Creswell retired from the Royal Navy in 1878 and emigrated to Australia the following year, where he had ideas of becoming a pastoralist. A stint in the Northern Territory however quickly convinced that life on the land wasn’t for him, and through a Royal Navy acquaintance he was appointed to First Lieutenant on the HMS Protector, which was at the time South Australia’s only naval vessel.

The grave of Vice Admiral Sir William Rooke Creswell at Brighton General Cemetery arrayed with floral bouquet tribute.

Working within colonial navies quickly brought Creswell around to the notion that Australia required its own navy. As Australia moved towards Federation, Creswell became the leading voice on advocating for an Australian navy.

The powers that be finally caught up to Creswell’s way of thinking in the wake of Germany’s pursuit of their own sizeable naval force in the first decade of the twentieth century. Anxious that focus on the European theatre would draw British eyes and ships away from the Pacific, by 1909 Australia’s admiralty was formally committed to increasing the nation’s naval strength. Creswell was promoted to Rear Admiral in service to the newly formed Royal Australian Navy in order to help steward the new organisation, and in 1910 was knighted by the King.

It is largely credited to Creswell that, as the First World War broke out, Australia had a navy that was equipped and able to function on a war footing. During the war, Creswell was engaged in the administration of ship construction, the arranging of convoys, and ensuring appropriate shore support for ships. After the war his focus was on developing a defense plan for Australia, which centred a strong Royal Australian Navy.

Bowing out with the rank of Vice Admiral, Creswell spent his retirement from the Navy running a farm in Silvan and keeping active in public affairs. He passed away in Armadale in 1933 and was survived by his wife and three of his six children – two of his sons had been killed while in service during the First World War.
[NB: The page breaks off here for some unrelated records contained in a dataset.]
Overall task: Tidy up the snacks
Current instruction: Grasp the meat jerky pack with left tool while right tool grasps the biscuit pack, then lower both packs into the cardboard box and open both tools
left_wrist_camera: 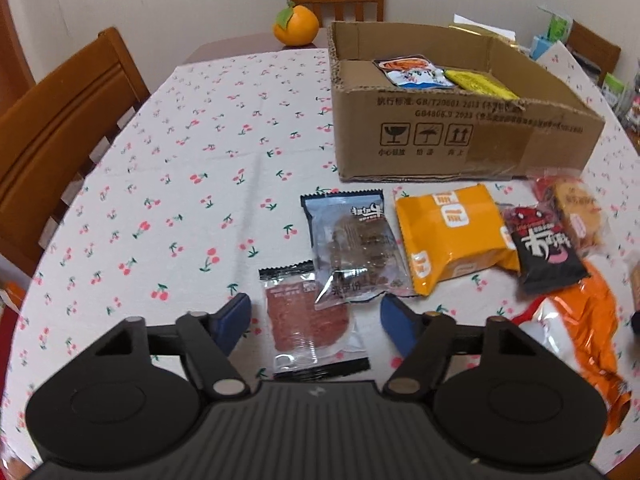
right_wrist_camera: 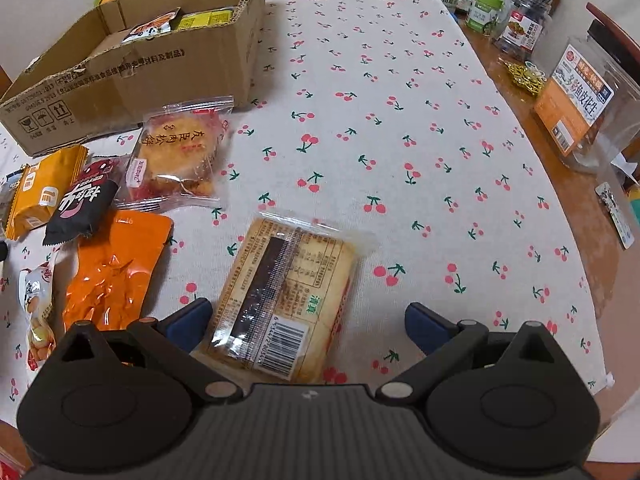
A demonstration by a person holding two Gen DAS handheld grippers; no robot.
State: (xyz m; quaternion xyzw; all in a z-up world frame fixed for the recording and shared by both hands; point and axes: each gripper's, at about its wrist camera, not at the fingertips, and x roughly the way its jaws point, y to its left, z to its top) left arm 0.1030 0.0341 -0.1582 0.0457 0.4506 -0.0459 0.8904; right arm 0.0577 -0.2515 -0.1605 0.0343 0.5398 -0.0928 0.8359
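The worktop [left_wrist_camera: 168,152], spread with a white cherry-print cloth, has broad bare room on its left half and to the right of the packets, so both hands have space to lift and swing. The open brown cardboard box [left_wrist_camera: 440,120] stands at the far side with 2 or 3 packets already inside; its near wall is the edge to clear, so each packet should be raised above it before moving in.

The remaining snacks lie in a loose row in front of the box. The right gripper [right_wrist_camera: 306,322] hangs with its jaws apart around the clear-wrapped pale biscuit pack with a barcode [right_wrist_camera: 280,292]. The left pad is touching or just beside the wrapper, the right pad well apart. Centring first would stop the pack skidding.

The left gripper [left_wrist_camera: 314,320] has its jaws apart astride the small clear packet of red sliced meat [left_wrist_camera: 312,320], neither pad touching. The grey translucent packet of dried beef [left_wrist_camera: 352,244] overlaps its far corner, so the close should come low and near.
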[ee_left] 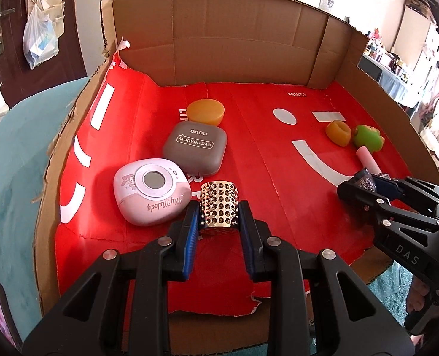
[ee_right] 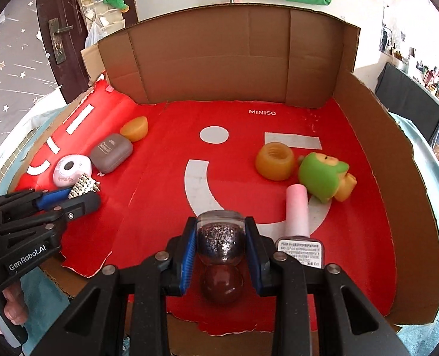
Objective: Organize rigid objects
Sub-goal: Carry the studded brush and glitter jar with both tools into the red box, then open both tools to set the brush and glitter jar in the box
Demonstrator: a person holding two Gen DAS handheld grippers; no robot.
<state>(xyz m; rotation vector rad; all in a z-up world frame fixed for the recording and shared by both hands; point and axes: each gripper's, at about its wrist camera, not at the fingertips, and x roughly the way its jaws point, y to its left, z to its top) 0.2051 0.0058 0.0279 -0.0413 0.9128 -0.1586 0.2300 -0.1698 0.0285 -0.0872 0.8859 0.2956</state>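
Closest to the left wrist camera, the left gripper (ee_left: 219, 207) clamps a studded gold cylinder (ee_left: 218, 206) beside the pink My Melody case (ee_left: 151, 191) on the red paper (ee_left: 249, 136). Across the cardboard tray (ee_left: 219, 29), the right gripper (ee_right: 221, 231) grasps a glitter-filled bottle (ee_right: 221, 237) next to a pink-capped bottle (ee_right: 298, 222).

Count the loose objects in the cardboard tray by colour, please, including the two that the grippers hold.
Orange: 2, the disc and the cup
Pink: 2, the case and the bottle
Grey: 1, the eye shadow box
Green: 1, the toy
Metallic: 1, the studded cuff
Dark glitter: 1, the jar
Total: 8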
On Monday 26 February 2024 at 9:00 am, Brighton General Cemetery welcomed a small group of naval personnel as they carried out the annual tradition of commemorating Vice Admiral Creswell. Laying floral tributes on the grave of Creswell, followed by a solemn tribute by a bugler, all present were able to reflect on the legacy of a man whose determined advocacy brought about the formation of the Royal Australian Navy.